--- GOAL OF THE EXERCISE ---
When you reach the line with "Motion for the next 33" in the records below, begin transcribing exactly and continue up to and including the line with "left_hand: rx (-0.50", leaving out every picture.

(RECORDS FOR PROCESSING begins)

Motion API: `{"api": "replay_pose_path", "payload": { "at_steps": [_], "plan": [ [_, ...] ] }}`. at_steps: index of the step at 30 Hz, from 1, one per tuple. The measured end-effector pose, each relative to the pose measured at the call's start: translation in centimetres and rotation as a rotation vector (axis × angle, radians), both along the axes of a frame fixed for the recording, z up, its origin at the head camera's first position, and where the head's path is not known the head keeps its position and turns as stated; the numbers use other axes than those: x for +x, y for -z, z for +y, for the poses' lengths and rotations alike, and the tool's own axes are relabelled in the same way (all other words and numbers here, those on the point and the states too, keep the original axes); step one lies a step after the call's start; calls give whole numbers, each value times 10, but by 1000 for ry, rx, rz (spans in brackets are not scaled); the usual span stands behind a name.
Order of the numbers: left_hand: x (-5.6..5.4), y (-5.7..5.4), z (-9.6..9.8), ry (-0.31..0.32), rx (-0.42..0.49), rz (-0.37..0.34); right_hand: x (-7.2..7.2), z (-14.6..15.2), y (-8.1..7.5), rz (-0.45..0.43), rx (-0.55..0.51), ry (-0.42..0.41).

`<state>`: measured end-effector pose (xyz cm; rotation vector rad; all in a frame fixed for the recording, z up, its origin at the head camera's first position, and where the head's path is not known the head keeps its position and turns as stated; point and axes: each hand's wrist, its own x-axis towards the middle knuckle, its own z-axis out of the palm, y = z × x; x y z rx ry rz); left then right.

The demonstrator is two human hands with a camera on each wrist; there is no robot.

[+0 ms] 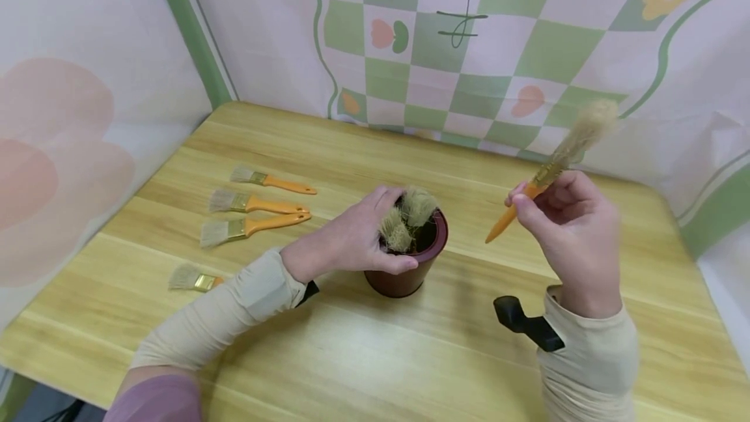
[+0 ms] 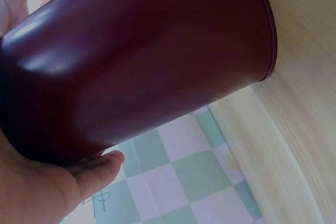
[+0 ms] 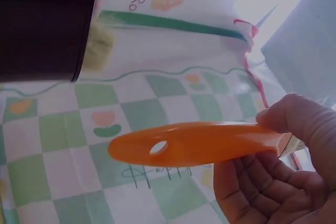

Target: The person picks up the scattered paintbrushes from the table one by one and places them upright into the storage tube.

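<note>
My left hand [image 1: 357,230] grips a dark red cylindrical pot [image 1: 400,282] round its rim, thumb on the near side and fingers over the far side. Pale fibrous tufts [image 1: 418,206] stick up inside the pot. In the left wrist view the pot's glossy wall [image 2: 142,51] fills much of the picture, and its base is at the table. To the right and above the table, my right hand [image 1: 577,233] pinches a paintbrush [image 1: 530,191] near its brass ferrule. Its bristles point up and away, blurred; the orange handle [image 3: 194,142] points down towards the pot.
On the table's left lie several paintbrushes with orange handles, among them a small one [image 1: 287,183], a wide one [image 1: 225,232] and one [image 1: 186,277] partly hidden by my left forearm. A patterned cloth [image 1: 463,96] hangs behind the wooden table [image 1: 375,370].
</note>
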<state>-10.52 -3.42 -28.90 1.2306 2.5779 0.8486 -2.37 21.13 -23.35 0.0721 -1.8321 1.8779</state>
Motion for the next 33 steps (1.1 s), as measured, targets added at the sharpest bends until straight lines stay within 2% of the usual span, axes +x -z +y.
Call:
{"api": "replay_pose_path", "payload": {
  "at_steps": [4,12,17,24,27,33],
  "plan": [
    [0,0,-1,1,-1,-5,4,-7,0,135,-55,-95],
    [0,0,0,2,-3,-7,7,-15,0,204,-46,-130],
    [1,-1,-1,1,-6,-5,7,-23,2,305,-64,-188],
    [0,1,-1,0,-7,-12,8,-38,5,422,-117,-221],
    [0,1,-1,0,-2,-17,6,-44,8,445,-113,-239],
    [0,2,-1,7,20,1,4,-53,14,422,-18,-263]
  ]
}}
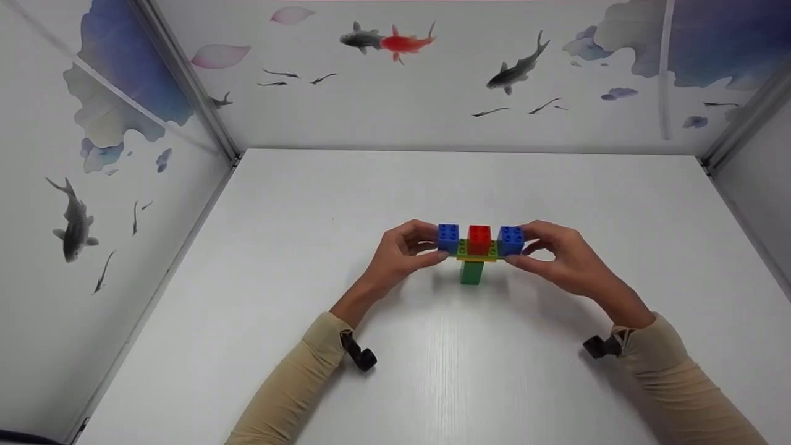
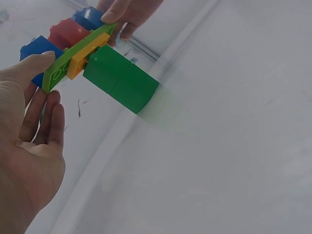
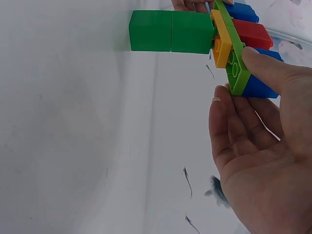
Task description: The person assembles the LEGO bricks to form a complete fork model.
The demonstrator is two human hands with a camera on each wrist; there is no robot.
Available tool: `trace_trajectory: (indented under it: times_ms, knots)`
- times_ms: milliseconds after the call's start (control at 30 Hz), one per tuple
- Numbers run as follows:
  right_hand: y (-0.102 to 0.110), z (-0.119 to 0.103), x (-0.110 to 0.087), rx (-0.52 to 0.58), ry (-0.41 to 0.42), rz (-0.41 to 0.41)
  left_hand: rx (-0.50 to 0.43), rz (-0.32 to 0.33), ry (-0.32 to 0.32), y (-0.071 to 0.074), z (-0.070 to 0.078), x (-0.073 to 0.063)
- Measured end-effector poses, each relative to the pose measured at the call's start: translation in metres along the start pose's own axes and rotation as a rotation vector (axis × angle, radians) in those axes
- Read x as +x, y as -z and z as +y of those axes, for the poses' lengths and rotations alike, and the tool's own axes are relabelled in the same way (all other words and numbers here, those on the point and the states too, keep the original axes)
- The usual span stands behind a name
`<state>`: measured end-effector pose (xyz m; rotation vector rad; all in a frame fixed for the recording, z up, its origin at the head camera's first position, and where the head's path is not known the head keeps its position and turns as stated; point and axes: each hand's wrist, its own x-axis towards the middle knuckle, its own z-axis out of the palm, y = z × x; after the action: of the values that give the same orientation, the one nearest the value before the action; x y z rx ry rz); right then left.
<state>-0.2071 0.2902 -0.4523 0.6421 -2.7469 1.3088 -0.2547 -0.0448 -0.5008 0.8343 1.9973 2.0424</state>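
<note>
A small structure of toy building bricks is between my two hands. Its upright column is two green bricks [image 2: 117,78], the lower one's foot right at the table top. Above them lie a thin yellow plate [image 3: 222,44] and a longer lime-green plate [image 3: 239,75]. On top, a red brick [image 1: 479,240] stands between a left blue brick [image 1: 448,238] and a right blue brick [image 1: 511,240], with gaps between. My left hand [image 1: 401,250] pinches the left end, thumb at the blue brick. The right end is pinched by my right hand [image 1: 565,256] in the same way.
The white table [image 1: 278,204] spreads around the structure. Panels painted with fish and leaves stand behind it [image 1: 420,117] and along the left side. A plain panel [image 1: 757,185] borders the right. Each wrist bears a small black camera.
</note>
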Motion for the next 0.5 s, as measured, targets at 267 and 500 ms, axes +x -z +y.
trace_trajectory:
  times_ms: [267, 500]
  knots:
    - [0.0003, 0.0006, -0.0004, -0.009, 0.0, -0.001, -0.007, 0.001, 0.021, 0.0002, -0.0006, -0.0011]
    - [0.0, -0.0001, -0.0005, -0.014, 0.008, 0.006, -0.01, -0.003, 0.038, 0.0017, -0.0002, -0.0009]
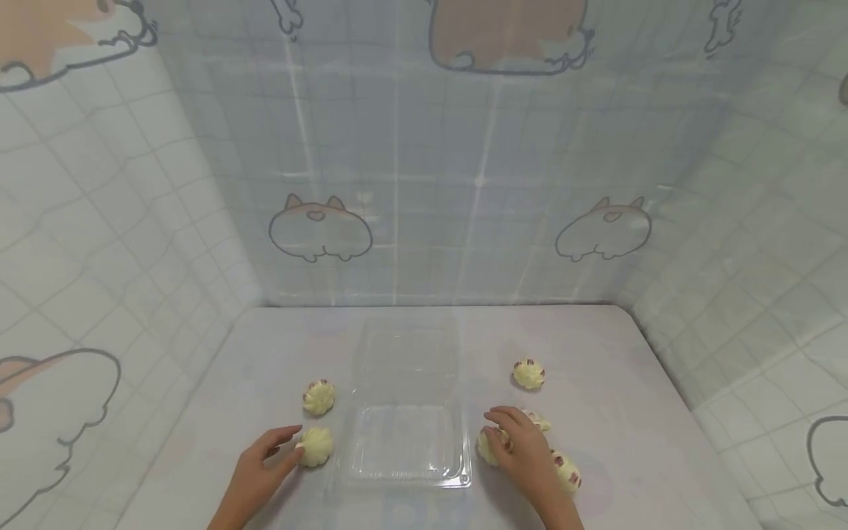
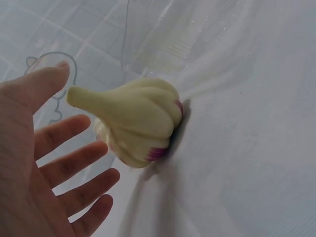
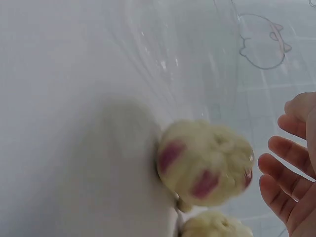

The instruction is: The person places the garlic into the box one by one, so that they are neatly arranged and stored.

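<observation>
My left hand (image 1: 261, 467) is beside a pale garlic bulb (image 1: 315, 447) at the front left. In the left wrist view the bulb's stem (image 2: 84, 98) points into the gap between the spread fingers and the thumb, and the hand grips nothing. My right hand (image 1: 523, 449) hovers over the garlic at the front right with its fingers loosely bent. Beneath it a purple-marked garlic bulb (image 3: 205, 163) lies apart from the fingers in the right wrist view. Between both hands stands a clear plastic box (image 1: 404, 442), its lid (image 1: 407, 353) folded back.
Another garlic bulb (image 1: 319, 397) lies behind the left one. On the right, one bulb (image 1: 528, 374) lies farther back, one (image 1: 566, 472) beside my right wrist, and one (image 1: 536, 420) partly behind that hand. A patterned curtain (image 1: 424, 162) encloses the white table (image 1: 285, 331).
</observation>
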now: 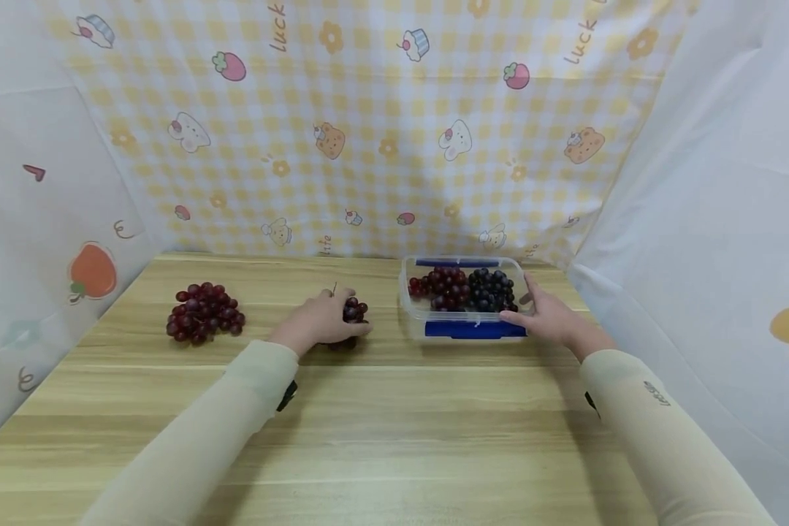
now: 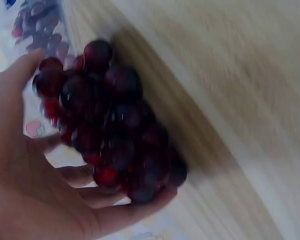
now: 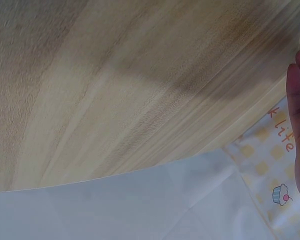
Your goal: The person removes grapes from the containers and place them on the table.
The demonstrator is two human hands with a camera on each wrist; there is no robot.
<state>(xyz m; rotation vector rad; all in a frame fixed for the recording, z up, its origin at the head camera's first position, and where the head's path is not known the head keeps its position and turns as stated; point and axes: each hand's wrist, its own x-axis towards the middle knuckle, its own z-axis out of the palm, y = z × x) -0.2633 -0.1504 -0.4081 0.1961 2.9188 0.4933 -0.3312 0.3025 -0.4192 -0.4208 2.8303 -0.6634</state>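
Our left hand [image 1: 317, 321] cups the red grape bunch [image 1: 353, 313] while our right hand [image 1: 544, 313], seemingly flat-fingered, steadies the clear container [image 1: 463, 330] for loading.

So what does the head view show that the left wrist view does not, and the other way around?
Only the head view shows the second bunch of grapes lying apart on the left, the right hand touching the clear box, and the patterned cloth behind. Only the left wrist view shows the palm and curled fingers cupping the fruit from beneath, though blurred. Both show the left hand with its grip around a dark red grape bunch above the wooden table, with the box nearby.
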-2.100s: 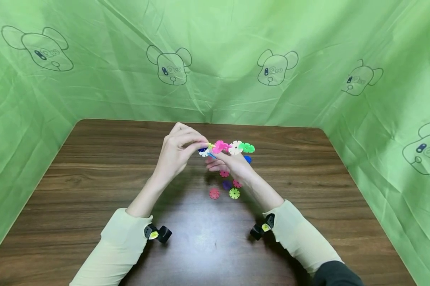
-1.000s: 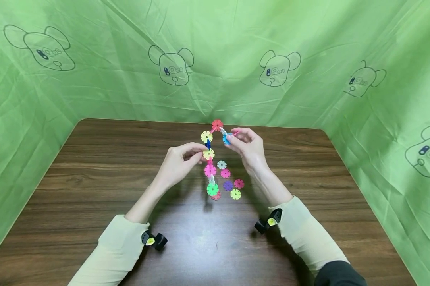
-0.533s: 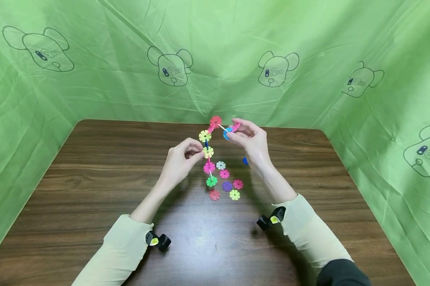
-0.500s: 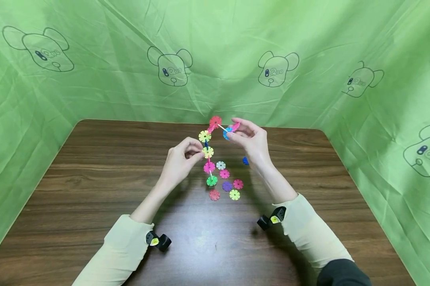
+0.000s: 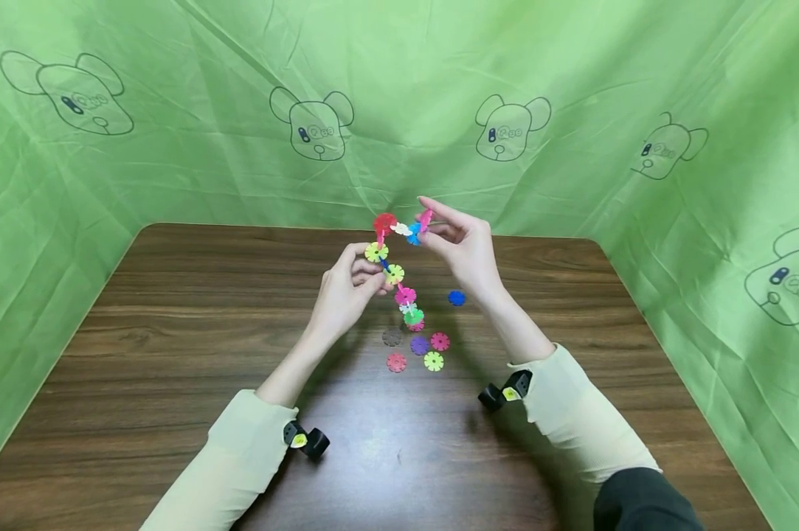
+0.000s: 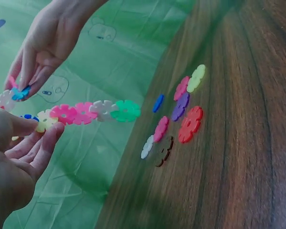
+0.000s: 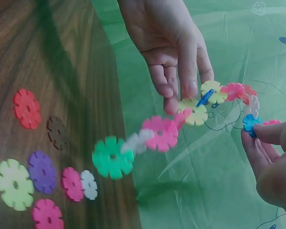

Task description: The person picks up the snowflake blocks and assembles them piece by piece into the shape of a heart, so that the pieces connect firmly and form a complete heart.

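A chain of interlocking flower-shaped plastic discs is held up in the air, bent at a red disc (image 5: 384, 223) at its top. My left hand (image 5: 346, 291) pinches the chain around a yellow disc (image 5: 393, 274). From there, pink and white discs lead down to a green disc (image 5: 414, 317) at the lower end. My right hand (image 5: 468, 247) pinches the other end at a light blue disc (image 7: 251, 125), beside a pink disc (image 5: 426, 218). A white disc (image 5: 401, 228) joins the light blue disc to the red one. Fingertips partly cover the gripped discs.
Loose discs lie on the wooden table (image 5: 173, 332) below the chain: purple (image 5: 420, 345), red (image 5: 396, 362), yellow-green (image 5: 434, 361), brown (image 5: 392, 337), pink (image 5: 440, 341) and white (image 6: 147, 147). A blue disc (image 5: 457, 298) lies farther right. Green cloth (image 5: 399, 177) surrounds the table's back and sides.
The chain swung from lying sideways to hanging toward me, and my right hand took its far end. Lately both hands rose, and the green end moved right, uncovering the brown disc.
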`<state>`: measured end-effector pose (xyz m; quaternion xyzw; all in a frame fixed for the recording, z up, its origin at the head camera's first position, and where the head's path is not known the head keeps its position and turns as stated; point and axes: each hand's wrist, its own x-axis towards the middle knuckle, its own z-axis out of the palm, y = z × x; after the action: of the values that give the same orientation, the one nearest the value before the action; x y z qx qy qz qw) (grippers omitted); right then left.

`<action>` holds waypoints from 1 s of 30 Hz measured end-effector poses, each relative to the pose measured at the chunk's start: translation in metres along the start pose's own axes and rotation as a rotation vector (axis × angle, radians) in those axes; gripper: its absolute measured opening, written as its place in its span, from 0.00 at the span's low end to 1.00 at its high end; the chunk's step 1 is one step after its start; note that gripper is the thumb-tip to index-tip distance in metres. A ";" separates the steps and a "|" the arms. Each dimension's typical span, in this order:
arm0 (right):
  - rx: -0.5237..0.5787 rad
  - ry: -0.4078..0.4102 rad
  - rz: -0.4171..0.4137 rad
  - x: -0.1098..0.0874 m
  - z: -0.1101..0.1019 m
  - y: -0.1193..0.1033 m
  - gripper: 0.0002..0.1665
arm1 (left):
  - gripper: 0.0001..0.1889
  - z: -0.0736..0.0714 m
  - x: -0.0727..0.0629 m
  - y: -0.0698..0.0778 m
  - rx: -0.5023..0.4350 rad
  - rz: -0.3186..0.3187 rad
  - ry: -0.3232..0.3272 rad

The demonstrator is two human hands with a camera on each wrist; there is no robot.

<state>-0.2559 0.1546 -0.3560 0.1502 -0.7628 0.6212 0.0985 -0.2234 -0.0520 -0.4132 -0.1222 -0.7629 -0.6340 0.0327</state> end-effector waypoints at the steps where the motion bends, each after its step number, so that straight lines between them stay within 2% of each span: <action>1: -0.018 -0.005 -0.019 0.001 0.001 -0.001 0.30 | 0.24 0.001 0.002 -0.001 -0.018 -0.001 -0.007; 4: -0.052 -0.020 -0.062 0.005 0.003 -0.001 0.29 | 0.23 0.003 0.007 -0.003 -0.046 -0.015 -0.029; 8: -0.086 -0.040 -0.090 0.008 0.008 0.002 0.25 | 0.24 0.005 0.013 -0.007 -0.116 -0.070 -0.062; 16: -0.182 -0.099 -0.064 0.009 0.020 0.018 0.22 | 0.26 0.007 0.020 -0.028 -0.248 -0.240 -0.099; 19: -0.212 -0.127 -0.058 0.010 0.025 0.027 0.22 | 0.29 0.004 0.020 -0.037 -0.257 -0.298 -0.108; 23: -0.229 -0.156 -0.047 0.010 0.032 0.036 0.22 | 0.31 0.000 0.019 -0.046 -0.266 -0.339 -0.097; 25: -0.232 -0.163 -0.041 0.010 0.036 0.039 0.22 | 0.31 -0.003 0.017 -0.048 -0.246 -0.339 -0.083; 27: -0.239 -0.167 -0.037 0.011 0.039 0.042 0.22 | 0.32 -0.006 0.016 -0.049 -0.176 -0.321 -0.052; 30: -0.242 -0.173 -0.031 0.011 0.044 0.045 0.21 | 0.33 -0.013 0.014 -0.047 -0.034 -0.243 0.028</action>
<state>-0.2809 0.1182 -0.4032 0.2022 -0.8353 0.5078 0.0594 -0.2494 -0.0704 -0.4526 -0.0206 -0.7606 -0.6479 -0.0356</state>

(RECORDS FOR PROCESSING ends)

--- EXERCISE RESULT ---
Motion for the next 33 steps (1.1 s), as measured, targets added at the sharpest bends until straight lines stay within 2% of the usual span, axes +x -z +y.
Call:
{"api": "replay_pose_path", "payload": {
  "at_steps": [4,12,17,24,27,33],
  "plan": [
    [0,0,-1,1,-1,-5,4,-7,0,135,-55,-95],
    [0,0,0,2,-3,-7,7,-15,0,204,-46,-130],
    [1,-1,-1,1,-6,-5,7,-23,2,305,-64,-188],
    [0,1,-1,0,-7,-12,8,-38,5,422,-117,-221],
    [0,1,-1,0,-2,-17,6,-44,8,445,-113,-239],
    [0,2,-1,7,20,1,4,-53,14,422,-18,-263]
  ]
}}
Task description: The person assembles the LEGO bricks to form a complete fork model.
The demonstrator is two human hands with a camera on each wrist; there is no robot.
Available tool: `trace_trajectory: (indented under it: times_ms, knots)`
- times_ms: milliseconds after the call's start (control at 30 Hz), one per tuple
- Numbers run as follows:
  right_hand: y (-0.102 to 0.110), z (-0.119 to 0.103), x (-0.110 to 0.087), rx (-0.52 to 0.58), ry (-0.41 to 0.42), rz (-0.41 to 0.41)
  left_hand: rx (-0.50 to 0.43), rz (-0.32 to 0.33), ry (-0.32 to 0.32), y (-0.071 to 0.074), z (-0.070 to 0.078), x (-0.073 to 0.063)

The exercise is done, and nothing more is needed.